§ Assignment: Go through the listing below and reproduce it word for word.

───── Given material

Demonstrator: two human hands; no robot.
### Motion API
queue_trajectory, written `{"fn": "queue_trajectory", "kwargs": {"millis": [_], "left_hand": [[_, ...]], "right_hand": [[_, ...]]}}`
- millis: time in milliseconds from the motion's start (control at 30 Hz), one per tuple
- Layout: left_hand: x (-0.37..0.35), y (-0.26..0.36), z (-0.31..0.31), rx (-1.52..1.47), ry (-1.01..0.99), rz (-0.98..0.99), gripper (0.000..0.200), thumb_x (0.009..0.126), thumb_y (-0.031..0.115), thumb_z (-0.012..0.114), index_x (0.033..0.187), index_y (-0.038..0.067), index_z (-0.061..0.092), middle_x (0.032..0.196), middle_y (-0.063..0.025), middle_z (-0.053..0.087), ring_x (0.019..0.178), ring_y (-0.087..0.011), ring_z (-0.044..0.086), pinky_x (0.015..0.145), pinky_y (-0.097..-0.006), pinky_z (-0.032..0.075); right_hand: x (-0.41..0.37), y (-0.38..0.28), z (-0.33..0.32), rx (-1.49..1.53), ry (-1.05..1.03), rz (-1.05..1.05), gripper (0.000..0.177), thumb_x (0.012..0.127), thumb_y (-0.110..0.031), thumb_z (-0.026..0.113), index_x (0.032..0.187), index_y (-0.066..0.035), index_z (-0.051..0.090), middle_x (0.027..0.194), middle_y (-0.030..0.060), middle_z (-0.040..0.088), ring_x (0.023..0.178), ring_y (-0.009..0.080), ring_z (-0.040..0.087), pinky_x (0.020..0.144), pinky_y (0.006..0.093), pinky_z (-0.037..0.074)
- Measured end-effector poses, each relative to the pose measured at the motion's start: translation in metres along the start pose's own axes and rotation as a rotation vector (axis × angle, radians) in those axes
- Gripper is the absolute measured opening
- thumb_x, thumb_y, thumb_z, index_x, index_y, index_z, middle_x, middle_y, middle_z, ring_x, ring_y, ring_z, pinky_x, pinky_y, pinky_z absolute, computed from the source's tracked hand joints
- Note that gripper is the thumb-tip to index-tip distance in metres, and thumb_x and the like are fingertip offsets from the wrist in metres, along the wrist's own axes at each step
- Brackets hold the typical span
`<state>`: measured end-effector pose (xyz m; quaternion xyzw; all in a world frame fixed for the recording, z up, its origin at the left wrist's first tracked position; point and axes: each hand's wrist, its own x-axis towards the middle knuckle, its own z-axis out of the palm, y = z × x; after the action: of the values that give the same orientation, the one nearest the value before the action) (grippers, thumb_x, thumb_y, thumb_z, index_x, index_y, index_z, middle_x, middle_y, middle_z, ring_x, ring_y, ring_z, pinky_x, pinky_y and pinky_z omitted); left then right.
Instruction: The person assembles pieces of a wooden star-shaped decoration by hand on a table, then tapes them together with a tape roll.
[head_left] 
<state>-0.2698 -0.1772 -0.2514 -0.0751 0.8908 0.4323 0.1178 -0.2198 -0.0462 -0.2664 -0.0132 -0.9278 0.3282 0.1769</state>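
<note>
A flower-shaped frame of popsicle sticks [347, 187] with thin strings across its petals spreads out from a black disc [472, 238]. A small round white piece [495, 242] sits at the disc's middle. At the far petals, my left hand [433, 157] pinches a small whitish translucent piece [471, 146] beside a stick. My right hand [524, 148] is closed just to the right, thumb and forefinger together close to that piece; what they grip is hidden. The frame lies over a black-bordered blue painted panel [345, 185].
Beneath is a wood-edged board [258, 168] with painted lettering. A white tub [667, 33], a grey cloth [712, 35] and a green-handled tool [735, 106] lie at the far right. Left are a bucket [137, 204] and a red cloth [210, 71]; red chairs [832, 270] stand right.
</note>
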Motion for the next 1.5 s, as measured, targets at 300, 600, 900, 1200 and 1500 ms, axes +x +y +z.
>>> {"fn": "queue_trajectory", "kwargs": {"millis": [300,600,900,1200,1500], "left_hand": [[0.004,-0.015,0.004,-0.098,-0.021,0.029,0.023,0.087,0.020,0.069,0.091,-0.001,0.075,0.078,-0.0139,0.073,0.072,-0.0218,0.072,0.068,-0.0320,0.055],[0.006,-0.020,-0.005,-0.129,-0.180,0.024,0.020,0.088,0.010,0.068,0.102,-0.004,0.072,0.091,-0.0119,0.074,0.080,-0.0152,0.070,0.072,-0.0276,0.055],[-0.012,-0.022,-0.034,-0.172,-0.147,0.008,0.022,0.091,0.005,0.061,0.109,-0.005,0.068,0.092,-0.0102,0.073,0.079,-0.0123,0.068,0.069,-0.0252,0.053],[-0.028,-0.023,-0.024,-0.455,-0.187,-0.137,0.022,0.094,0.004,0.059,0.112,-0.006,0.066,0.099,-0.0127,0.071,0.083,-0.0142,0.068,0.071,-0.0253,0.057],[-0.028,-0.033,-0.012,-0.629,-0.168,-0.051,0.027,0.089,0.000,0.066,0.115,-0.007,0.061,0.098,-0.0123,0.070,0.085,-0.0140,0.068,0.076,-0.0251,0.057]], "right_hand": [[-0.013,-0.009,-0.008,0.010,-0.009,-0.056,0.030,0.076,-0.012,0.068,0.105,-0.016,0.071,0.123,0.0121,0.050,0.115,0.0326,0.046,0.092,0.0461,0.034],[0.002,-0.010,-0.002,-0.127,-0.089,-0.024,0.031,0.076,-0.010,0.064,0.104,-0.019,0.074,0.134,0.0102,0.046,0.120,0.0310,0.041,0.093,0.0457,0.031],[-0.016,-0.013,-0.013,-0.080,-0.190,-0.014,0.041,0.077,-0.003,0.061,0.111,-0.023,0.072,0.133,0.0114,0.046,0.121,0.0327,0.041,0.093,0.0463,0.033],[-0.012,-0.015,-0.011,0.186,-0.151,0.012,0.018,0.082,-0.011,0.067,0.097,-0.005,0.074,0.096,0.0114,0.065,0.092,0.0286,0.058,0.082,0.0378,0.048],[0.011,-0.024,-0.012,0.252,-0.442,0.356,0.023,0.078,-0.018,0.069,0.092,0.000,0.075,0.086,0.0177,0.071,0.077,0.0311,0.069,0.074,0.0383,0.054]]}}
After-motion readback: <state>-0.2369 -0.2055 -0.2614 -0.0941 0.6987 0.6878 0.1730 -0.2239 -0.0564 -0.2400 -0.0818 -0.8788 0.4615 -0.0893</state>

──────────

§ Answer to this task:
Demonstrator: two human hands; no robot.
### Motion API
queue_trajectory, written `{"fn": "queue_trajectory", "kwargs": {"millis": [_], "left_hand": [[_, ...]], "right_hand": [[_, ...]]}}`
- millis: time in milliseconds from the motion's start (control at 30 Hz), one per tuple
- Layout: left_hand: x (-0.37..0.35), y (-0.26..0.36), z (-0.31..0.31), rx (-1.52..1.47), ry (-1.01..0.99), rz (-0.98..0.99), gripper (0.000..0.200), thumb_x (0.009..0.126), thumb_y (-0.031..0.115), thumb_z (-0.012..0.114), index_x (0.033..0.187), index_y (-0.038..0.067), index_z (-0.061..0.092), middle_x (0.032..0.196), middle_y (-0.063..0.025), middle_z (-0.053..0.087), ring_x (0.019..0.178), ring_y (-0.087..0.011), ring_z (-0.044..0.086), pinky_x (0.015..0.145), pinky_y (-0.097..-0.006), pinky_z (-0.032..0.075); right_hand: x (-0.41..0.37), y (-0.38..0.28), z (-0.33..0.32), rx (-1.49..1.53), ry (-1.05..1.03), rz (-1.05..1.05), gripper (0.000..0.177), thumb_x (0.012..0.127), thumb_y (-0.110..0.031), thumb_z (-0.026..0.113), index_x (0.032..0.187), index_y (-0.066..0.035), index_z (-0.051..0.090), middle_x (0.027..0.194), middle_y (-0.030..0.060), middle_z (-0.040..0.088), ring_x (0.023..0.178), ring_y (-0.009..0.080), ring_z (-0.040..0.087), pinky_x (0.020..0.144), pinky_y (0.006..0.093), pinky_z (-0.037..0.074)
- Measured end-effector poses, each relative to the pose measured at the motion's start: translation in metres along the start pose's own axes and rotation as a rotation vector (axis × angle, radians) in those axes
- Gripper is the absolute measured opening
- thumb_x, thumb_y, thumb_z, index_x, index_y, index_z, middle_x, middle_y, middle_z, ring_x, ring_y, ring_z, pinky_x, pinky_y, pinky_z absolute, computed from the source's tracked hand joints
- Note that gripper is the thumb-tip to index-tip distance in metres, and thumb_x and the like are fingertip offsets from the wrist in metres, along the wrist's own axes at each step
- Brackets hold the typical span
`<state>`: measured end-effector pose (xyz m; quaternion xyzw; all in a world frame fixed for the recording, z up, its origin at the left wrist's first tracked position; point and axes: each hand's wrist, its own x-axis towards the middle knuckle, its own z-axis out of the palm, y = z × x; after the action: of the values that give the same orientation, the one nearest the value before the action) (grippers, thumb_x, thumb_y, thumb_z, index_x, index_y, index_z, middle_x, middle_y, middle_z, ring_x, ring_y, ring_z, pinky_x, pinky_y and pinky_z omitted); left then right.
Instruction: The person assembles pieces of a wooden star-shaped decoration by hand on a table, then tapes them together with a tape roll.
[head_left] 
<state>-0.2698 -0.1772 -0.2514 -0.0751 0.8908 0.4323 0.1178 -0.2198 -0.0462 -0.2664 -0.0132 -0.9278 0.3282 0.1769</state>
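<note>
A flower-shaped frame of popsicle sticks [347, 187] with thin strings across its petals spreads out from a black disc [472, 238]. A small round white piece [495, 242] sits at the disc's middle. At the far petals, my left hand [433, 157] pinches a small whitish translucent piece [471, 146] beside a stick. My right hand [524, 148] is closed just to the right, thumb and forefinger together close to that piece; what they grip is hidden. The frame lies over a black-bordered blue painted panel [345, 185].
Beneath is a wood-edged board [258, 168] with painted lettering. A white tub [667, 33], a grey cloth [712, 35] and a green-handled tool [735, 106] lie at the far right. Left are a bucket [137, 204] and a red cloth [210, 71]; red chairs [832, 270] stand right.
</note>
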Motion for the next 1.5 s, as measured, targets at 300, 600, 900, 1200 and 1500 ms, axes +x +y +z.
>>> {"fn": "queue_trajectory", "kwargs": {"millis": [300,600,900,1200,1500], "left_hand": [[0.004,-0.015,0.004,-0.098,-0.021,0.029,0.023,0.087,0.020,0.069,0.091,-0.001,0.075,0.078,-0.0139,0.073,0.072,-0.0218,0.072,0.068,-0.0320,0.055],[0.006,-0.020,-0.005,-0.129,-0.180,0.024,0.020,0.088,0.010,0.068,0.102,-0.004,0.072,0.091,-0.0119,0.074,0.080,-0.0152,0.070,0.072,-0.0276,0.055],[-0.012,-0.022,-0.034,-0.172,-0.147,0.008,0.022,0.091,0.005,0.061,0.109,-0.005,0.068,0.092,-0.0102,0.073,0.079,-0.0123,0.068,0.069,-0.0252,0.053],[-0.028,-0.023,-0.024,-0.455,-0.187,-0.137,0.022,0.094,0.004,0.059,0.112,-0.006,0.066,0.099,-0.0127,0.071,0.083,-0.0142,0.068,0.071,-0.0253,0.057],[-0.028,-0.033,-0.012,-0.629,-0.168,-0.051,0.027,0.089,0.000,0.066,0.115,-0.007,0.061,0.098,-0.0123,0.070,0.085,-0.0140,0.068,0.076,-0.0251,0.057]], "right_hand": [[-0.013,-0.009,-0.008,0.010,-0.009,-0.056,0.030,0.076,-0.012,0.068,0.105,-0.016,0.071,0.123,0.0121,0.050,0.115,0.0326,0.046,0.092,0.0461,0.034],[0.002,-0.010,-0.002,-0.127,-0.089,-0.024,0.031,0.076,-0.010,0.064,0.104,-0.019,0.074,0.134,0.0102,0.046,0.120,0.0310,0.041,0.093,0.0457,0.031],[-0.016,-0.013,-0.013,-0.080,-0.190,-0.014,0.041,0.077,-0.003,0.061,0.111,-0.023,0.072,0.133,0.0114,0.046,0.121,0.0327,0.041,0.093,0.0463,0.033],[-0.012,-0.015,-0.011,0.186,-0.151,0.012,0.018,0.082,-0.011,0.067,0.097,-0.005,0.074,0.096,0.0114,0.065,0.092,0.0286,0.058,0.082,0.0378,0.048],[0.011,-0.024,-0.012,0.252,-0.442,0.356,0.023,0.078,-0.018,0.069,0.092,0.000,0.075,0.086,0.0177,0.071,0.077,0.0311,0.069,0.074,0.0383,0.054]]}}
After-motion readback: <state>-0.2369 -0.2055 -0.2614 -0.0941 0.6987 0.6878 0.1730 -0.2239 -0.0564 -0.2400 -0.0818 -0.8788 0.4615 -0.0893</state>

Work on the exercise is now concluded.